Days Without End by Sebastian Barry (2017)

What a rich and complicated novel. I reeled with each page, cringing in horror at the Great Plains massacres and Civil War atrocities, astonished by the elegance of Barry’s prose, the fresh wonder of Thomas McNulty’s voice, the lovely matter-of-factness of taboo love and the shock of willing participation in America’s brutal expansion. Days Without Endis a work of staggering beauty.

 

Exit West by Mohsin Hamid (2017)

It is the inevitability of migration that moved me the most. We have always been a world, a mass of humanity, on the move. From the very origin of our species, we have migrated. The notion that one part of the world belongs to one certain group of people and should be closed to others is as absurd as doors in gardens that suck people from Amsterdam and expel them in Rio de Janeiro. I inhaled this elegant, uncanny novel in all its prescient relevance and stunning imagination. I cannot recommend it highly enough.

 

The Atlas of Forgotten Places by Jenny D. Williams (2017)

This is an extraordinary debut, written with a masterful sense of plot and pacing and a keen understanding of the thorny world of western intervention in the developing world. Her prose calls to mind the exquisite Francesca Marciano — another contemporary Western writer with personal experience in Africa — with its clarity, precision, and beauty.

 

The Book of Joan by Lidia Yuknavitch (2017)

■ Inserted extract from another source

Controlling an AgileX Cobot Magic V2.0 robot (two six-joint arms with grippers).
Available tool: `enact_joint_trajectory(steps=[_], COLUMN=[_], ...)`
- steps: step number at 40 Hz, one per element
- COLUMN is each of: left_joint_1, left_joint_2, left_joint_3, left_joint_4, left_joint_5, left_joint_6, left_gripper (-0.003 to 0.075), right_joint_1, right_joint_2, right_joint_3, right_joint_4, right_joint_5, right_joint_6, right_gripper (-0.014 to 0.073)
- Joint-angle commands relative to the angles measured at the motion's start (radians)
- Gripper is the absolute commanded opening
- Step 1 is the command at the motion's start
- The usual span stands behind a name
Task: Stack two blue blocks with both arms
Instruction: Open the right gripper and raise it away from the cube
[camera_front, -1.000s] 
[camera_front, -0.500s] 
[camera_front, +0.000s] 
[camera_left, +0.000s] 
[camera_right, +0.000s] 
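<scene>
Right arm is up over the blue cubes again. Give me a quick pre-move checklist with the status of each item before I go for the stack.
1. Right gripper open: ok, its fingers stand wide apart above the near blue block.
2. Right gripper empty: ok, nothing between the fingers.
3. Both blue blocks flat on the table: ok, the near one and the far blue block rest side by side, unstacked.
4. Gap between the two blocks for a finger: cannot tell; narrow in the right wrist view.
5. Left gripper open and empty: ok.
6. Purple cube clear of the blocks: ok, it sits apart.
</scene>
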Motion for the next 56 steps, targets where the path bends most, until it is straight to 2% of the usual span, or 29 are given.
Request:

Lidia’s prose is visceral and shocking and physical. She writes from the body as much as from the mind and the heart and you feel her words. As a reader I was stunned, horrified, aroused and broken. Whatever your expectations of this book, lay them aside. Just read and embrace the power of what fiction can do to tell the truth of the world.

 

The Thing About Jellyfish by Ali Benjamin (2015)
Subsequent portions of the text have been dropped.